My secret is that I am the secret. I’m the fat girl, and let’s be honest, the fat girl might be fun, kind of pretty in her own way, and maybe really sexual but she’s not good enough date. So I’ve become the secret. I’m good enough to hang out with behind closed doors. I can watch a movie with a guy, make dinner together, have some laughs, and have some great sex but if he sees me on the street he looks the other way.

There is a part of me that understands. If I was a guy I probably wouldn’t date the fat girl either. But there’s this other part that wonders if I were to lose 50 pounds would I be good enough to date? I look around at some couples and say I’m prettier than that chick or she’s bigger than me and she has a cute guy holding her hand walking down the street so why can’t I have that? I can’t have it because I’ve convinced myself I’m not good enough. I think I only deserve the guys that will secretly be my friend but what I really want is to meet someone that will hang out with me even when I say I’m not in the mood to have sex.

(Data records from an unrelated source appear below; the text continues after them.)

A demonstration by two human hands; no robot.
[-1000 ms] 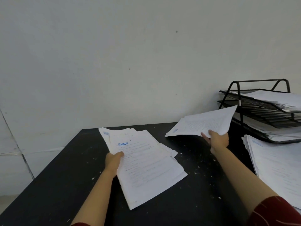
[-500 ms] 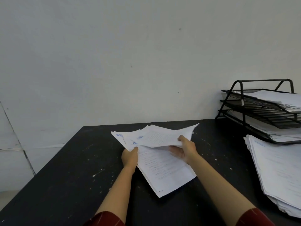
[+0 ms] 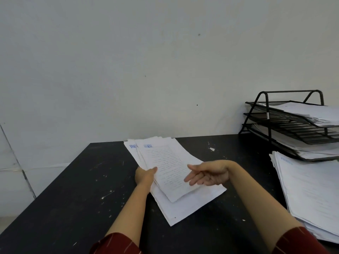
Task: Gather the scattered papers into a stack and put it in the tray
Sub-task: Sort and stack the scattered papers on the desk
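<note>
The papers (image 3: 170,173) are white with grey lines of text and blue headings. The table (image 3: 73,198) is black, flecked with white. The tray (image 3: 271,114) is black wire. Both sleeves (image 3: 117,244) are dark red with thin pale stripes. The wall (image 3: 128,61) is pale grey-white.

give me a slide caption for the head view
Left hand grips loose papers on the black table; right hand hovers open.

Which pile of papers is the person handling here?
The fanned pile at the table's middle, left hand gripping its edge; the thicker stack before the tray is untouched.
</note>
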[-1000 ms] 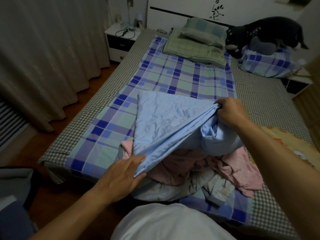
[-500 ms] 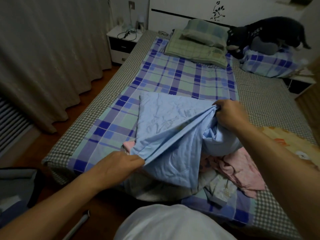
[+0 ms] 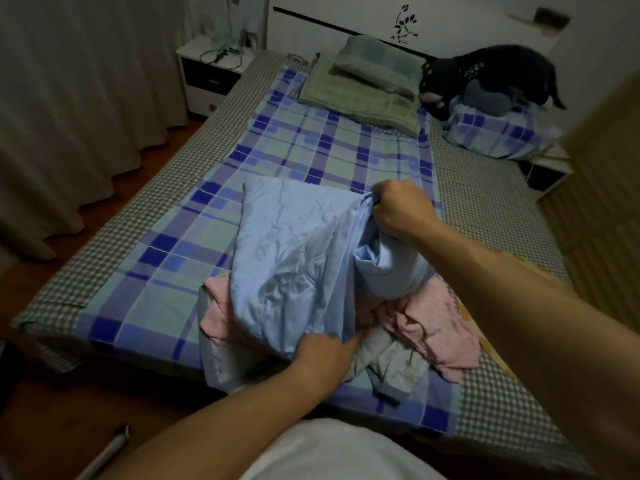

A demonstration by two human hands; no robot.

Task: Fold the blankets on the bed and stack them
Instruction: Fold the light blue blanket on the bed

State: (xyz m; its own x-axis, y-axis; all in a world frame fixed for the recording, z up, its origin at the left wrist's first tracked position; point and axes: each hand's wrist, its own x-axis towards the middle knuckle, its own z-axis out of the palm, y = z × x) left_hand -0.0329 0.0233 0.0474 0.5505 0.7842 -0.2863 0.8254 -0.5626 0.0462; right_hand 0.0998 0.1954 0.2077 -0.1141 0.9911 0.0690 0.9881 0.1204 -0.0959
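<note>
Here, both hands grip a light blue blanket (image 3: 294,244) on the bed (image 3: 485,188). The left hand (image 3: 325,355) pinches its near edge, the right hand (image 3: 401,209) clutches its far corner. A crumpled pink blanket (image 3: 436,327) lies underneath.

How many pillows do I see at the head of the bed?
2. The green checked pillow lies on a folded green cloth by the headboard; the blue plaid pillow lies to its right, under a dark plush toy. Others may be hidden.
</note>
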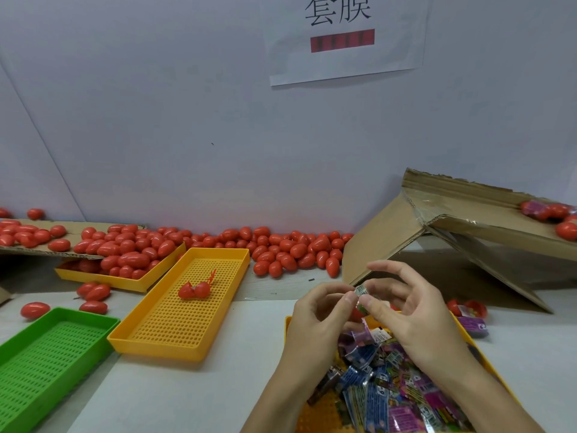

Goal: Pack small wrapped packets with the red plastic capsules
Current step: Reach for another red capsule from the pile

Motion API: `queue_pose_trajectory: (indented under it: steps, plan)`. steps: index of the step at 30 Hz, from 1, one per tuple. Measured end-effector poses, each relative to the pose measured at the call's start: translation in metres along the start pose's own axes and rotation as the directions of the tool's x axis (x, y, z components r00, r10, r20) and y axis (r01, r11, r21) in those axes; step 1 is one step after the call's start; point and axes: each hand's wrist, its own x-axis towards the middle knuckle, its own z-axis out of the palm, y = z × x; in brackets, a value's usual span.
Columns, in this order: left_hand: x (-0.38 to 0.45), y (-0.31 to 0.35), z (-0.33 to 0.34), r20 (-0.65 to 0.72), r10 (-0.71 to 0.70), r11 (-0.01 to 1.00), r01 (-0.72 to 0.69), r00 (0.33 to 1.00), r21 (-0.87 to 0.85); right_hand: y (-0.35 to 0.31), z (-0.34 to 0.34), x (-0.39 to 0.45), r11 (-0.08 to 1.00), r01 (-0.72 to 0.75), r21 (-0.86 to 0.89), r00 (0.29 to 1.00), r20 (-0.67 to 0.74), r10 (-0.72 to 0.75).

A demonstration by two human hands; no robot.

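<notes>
Both hands, left hand point(315, 310) and right hand point(406, 310), pinch one small foil-wrapped packet point(361, 295) above the yellow perforated plastic tray point(290, 326); fold it tight and compact so it fits a capsule.

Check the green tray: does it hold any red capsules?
No. The green tray shows only its bare perforated floor; the nearest red capsules lie on the table beyond it.

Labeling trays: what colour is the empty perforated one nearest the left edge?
Green, clearest in the head view.
</notes>
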Motion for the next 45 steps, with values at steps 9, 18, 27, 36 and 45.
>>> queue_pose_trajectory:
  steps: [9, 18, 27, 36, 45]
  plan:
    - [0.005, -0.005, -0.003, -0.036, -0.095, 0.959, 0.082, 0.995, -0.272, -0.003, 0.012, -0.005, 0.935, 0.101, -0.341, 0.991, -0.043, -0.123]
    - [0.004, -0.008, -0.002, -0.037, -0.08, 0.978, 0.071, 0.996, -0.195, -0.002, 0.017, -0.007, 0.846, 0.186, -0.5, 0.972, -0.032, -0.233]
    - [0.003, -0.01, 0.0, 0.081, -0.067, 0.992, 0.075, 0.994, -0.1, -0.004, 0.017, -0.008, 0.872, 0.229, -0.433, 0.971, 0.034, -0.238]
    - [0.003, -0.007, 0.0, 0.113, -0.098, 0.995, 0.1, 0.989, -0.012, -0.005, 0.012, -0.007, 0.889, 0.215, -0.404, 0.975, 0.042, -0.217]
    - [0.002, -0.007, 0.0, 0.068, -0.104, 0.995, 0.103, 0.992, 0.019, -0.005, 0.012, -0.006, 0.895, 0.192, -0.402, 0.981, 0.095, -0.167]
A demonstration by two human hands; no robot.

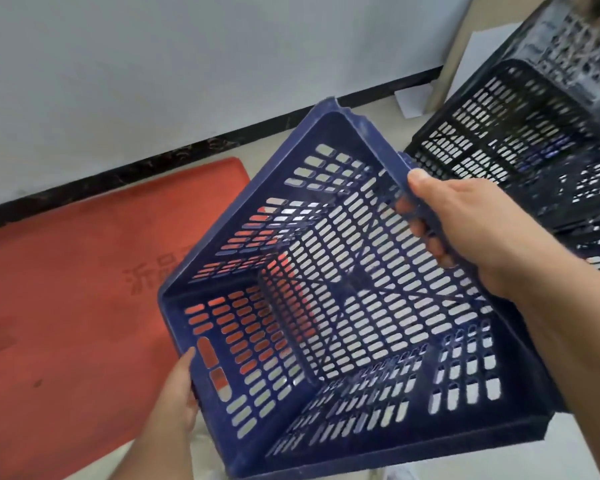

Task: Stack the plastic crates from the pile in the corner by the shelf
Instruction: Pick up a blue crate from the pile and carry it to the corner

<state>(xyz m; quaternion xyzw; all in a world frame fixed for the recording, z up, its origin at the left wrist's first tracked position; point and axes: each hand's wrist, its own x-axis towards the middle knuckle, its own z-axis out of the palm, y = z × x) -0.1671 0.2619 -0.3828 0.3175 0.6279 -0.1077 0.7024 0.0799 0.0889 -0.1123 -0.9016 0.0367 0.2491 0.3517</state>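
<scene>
Both hands hold a blue plastic crate [333, 289] tilted in the air, open side facing the camera: the right hand [471, 223] has its grip clamped over the upper right rim with fingers [420, 226] curled inside, and the left hand [177, 389] has its grip pressed on the lower left wall by the handle slot, fingers behind the wall and hidden. The crate hangs above a red mat [66, 289] on the floor [368, 109] by the white wall [187, 64], and dark crates [520, 140] lie tipped just beyond it at upper right, near the right hand.
</scene>
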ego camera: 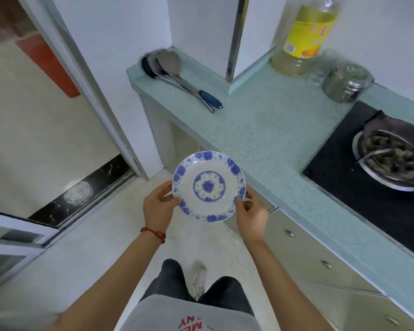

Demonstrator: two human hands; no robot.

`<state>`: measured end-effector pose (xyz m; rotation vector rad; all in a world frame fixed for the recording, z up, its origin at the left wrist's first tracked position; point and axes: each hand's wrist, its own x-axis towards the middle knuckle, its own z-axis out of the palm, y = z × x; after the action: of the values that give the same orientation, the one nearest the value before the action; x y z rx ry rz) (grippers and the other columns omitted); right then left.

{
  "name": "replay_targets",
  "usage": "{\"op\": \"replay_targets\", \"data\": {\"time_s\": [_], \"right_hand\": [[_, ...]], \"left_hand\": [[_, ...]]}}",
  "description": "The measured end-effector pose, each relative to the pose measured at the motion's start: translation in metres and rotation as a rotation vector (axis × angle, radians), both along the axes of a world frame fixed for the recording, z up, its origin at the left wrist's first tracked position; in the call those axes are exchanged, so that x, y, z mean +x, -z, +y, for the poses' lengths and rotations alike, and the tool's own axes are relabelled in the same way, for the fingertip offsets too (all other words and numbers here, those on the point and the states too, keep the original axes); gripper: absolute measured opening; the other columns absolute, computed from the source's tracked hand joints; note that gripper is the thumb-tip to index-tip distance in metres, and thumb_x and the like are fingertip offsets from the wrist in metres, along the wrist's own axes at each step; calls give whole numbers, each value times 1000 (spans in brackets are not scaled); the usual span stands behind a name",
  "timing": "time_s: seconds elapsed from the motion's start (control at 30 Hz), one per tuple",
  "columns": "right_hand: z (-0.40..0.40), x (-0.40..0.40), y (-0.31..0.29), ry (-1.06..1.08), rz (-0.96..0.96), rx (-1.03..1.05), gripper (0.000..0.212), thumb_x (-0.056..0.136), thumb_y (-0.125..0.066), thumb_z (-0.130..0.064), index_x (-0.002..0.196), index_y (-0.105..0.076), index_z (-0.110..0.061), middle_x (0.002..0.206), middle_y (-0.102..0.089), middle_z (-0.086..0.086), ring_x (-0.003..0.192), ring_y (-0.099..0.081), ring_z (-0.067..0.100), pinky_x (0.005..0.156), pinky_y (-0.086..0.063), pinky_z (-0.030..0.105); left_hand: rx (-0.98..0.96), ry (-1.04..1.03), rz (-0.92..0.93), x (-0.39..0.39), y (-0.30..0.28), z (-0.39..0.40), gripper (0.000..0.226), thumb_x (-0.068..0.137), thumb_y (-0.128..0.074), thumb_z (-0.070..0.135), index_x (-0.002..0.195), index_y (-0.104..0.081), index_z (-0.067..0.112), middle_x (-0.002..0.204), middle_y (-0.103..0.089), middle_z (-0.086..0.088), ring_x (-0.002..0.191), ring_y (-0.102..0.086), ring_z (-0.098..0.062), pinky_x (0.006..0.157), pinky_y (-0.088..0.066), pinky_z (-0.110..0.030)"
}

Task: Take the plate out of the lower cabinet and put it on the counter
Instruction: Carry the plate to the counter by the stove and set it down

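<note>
both hands grip a white plate (209, 186) with blue flowers by its rim, the left hand (158, 206) on its left edge and the right hand (250, 217) on its lower right edge. the plate is held face up above the floor, just beside the front edge of the pale green worktop (261, 130). further back on the worktop lie metal ladles (175, 70) and an oil bottle (304, 37).

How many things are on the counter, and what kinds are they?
Cooking utensils: 3
Oil bottle: 1
Metal pot with lid: 1
Stove burner: 1
Total: 6
The plate is not there yet; both hands hold it.
</note>
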<state>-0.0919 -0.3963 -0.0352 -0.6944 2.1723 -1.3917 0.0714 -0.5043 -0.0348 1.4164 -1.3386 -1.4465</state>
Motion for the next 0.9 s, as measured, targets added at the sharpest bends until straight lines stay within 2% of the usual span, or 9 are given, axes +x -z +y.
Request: {"op": "replay_targets", "data": {"time_s": [0.1,0.23,0.3,0.4,0.5,0.63,0.77,0.83,0.9], "right_hand": [[-3,-22,-1,56,-6,-12,22,90,-52,-9,111,-58,-14,57,-54,-4,46,-49,-1,44,-40,7],[-11,-48,0,182,-22,-2,28,89,-54,-10,116,-56,-14,60,-55,-5,48,-51,-3,45,-41,7],[-17,-60,1,233,-21,-8,29,89,-54,-10,118,-55,-14,60,-56,-4,47,-50,-1,44,-41,8],[-29,-75,3,296,-9,6,29,89,-54,-10,117,-56,-15,57,-55,-2,46,-49,0,42,-40,8],[-49,-90,4,393,-9,29,28,89,-54,-11,117,-56,-16,56,-55,-2,45,-49,2,42,-40,9],[-76,-104,2,481,-25,32,26,90,-53,-13,115,-56,-19,60,-59,2,51,-51,13,48,-44,24],[-100,-118,5,562,-10,33,26,90,-52,-12,115,-57,-19,53,-53,4,42,-41,6,41,-36,18],[-107,-125,6,584,-15,45,26,90,-52,-12,115,-56,-17,52,-51,5,40,-38,7,39,-32,14],[-111,-132,6,608,-26,46,26,90,-52,-12,116,-56,-15,54,-53,8,43,-40,8,40,-34,16]], "left_hand": [[11,46,1,-31,-3,-14,43,69,-65,-13,109,-63,4,108,-65,-8,84,-66,-14,79,-56,-24],[-10,136,-20,-72,-3,-37,42,68,-65,-14,107,-65,3,105,-66,-9,84,-64,-19,69,-54,-8],[5,184,-21,-92,-3,-50,44,68,-63,-14,107,-65,4,101,-67,-7,80,-65,-14,64,-53,-6],[13,274,-34,-119,-4,-71,44,68,-64,-10,106,-67,12,95,-70,-3,73,-65,3,62,-53,-7],[31,381,-43,-146,-5,-99,44,69,-62,-9,107,-67,13,95,-70,-3,82,-64,-3,60,-51,-5],[37,496,-59,-177,-6,-138,44,70,-65,-6,108,-65,15,94,-70,1,84,-65,1,62,-54,-9],[41,563,-66,-204,-5,-167,46,70,-64,-9,110,-64,13,99,-68,-2,87,-66,-9,69,-55,-14],[39,597,-74,-217,-5,-176,46,70,-64,-10,110,-64,13,97,-68,-1,82,-66,-2,69,-54,-14],[37,618,-76,-229,-4,-183,46,69,-63,-11,109,-65,12,94,-68,2,76,-65,5,63,-52,-7]]}}
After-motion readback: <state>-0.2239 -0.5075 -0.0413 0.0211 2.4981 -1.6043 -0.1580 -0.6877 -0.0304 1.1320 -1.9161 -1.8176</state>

Sex has become an arrangement for me. I know if I agree to have sex with someone he’ll spend a couple hours with me whether it be watching a movie or having a couple drinks. But I’m not good enough for anything else and it’s getting harder every day. I’ve been with some of the best looking men and it’s getting boring. I worry if I ever meet someone that feels I am worth a little more than casual sex that I won’t be able to believe him when he says he likes me or thinks I’m pretty or just wants to hang out. Watch a movie or hang out in guy language in my dictionary translates to lets fuck and the minute I say no thanks is the minute I’m not good enough anymore. Why does it have to be so confusing?

Maybe one day I’ll meet someone that sees as more than the secret but right now I have to get ready for my next secret friend.